» **Your task**
The word "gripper" occurs in some of the lines below; copy each of those lines.

» **Data excerpt**
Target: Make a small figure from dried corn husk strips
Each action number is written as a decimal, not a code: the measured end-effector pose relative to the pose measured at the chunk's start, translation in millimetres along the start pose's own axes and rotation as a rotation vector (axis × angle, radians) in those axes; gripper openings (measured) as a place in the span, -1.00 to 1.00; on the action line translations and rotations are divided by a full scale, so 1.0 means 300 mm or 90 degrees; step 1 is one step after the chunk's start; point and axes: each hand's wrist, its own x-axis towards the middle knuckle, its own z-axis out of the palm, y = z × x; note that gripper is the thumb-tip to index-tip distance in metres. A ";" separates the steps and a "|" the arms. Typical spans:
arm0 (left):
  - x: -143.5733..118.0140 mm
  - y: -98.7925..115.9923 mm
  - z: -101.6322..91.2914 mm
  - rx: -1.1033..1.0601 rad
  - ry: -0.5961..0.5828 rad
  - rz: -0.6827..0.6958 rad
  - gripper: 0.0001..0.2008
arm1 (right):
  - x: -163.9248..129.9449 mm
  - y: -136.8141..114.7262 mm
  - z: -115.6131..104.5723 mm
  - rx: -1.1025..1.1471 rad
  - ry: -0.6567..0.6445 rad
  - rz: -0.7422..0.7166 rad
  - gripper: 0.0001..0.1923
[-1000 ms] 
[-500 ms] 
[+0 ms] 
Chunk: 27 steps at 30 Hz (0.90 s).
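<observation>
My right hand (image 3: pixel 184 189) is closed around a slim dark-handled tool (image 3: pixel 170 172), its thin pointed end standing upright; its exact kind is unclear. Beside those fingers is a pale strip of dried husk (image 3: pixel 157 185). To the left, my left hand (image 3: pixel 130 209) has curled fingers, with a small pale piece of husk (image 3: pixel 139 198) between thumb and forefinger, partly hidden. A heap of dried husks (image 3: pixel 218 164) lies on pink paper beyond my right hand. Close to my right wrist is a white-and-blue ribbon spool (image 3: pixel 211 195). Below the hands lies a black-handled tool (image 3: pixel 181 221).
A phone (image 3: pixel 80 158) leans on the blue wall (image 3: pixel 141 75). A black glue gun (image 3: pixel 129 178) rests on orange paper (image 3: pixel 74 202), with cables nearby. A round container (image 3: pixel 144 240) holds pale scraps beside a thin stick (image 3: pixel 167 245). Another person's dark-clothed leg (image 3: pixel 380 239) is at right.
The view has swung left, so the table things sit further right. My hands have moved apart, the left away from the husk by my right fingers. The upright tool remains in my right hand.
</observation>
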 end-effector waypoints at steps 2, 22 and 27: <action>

» **Solution to this task**
Each action number is written as a decimal, not a code: the measured end-effector pose relative to the pose measured at the chunk's start, translation in millimetres along the start pose's own axes and rotation as a rotation vector (axis × angle, radians) in those axes; gripper openings (measured) as a place in the span, -1.00 to 1.00; on the action line translations and rotations are divided by a full scale, so 1.0 means 300 mm or 90 degrees; step 1 is one step after the chunk's start; point and axes: each hand's wrist, its own x-axis towards the middle knuckle, its own z-axis out of the palm, y = z × x; note that gripper is the thumb-tip to index-tip distance in metres. A ";" separates the steps and a "|" the arms. Typical spans:
  - gripper: 0.0001..0.2008
  - gripper: 0.0001..0.1923

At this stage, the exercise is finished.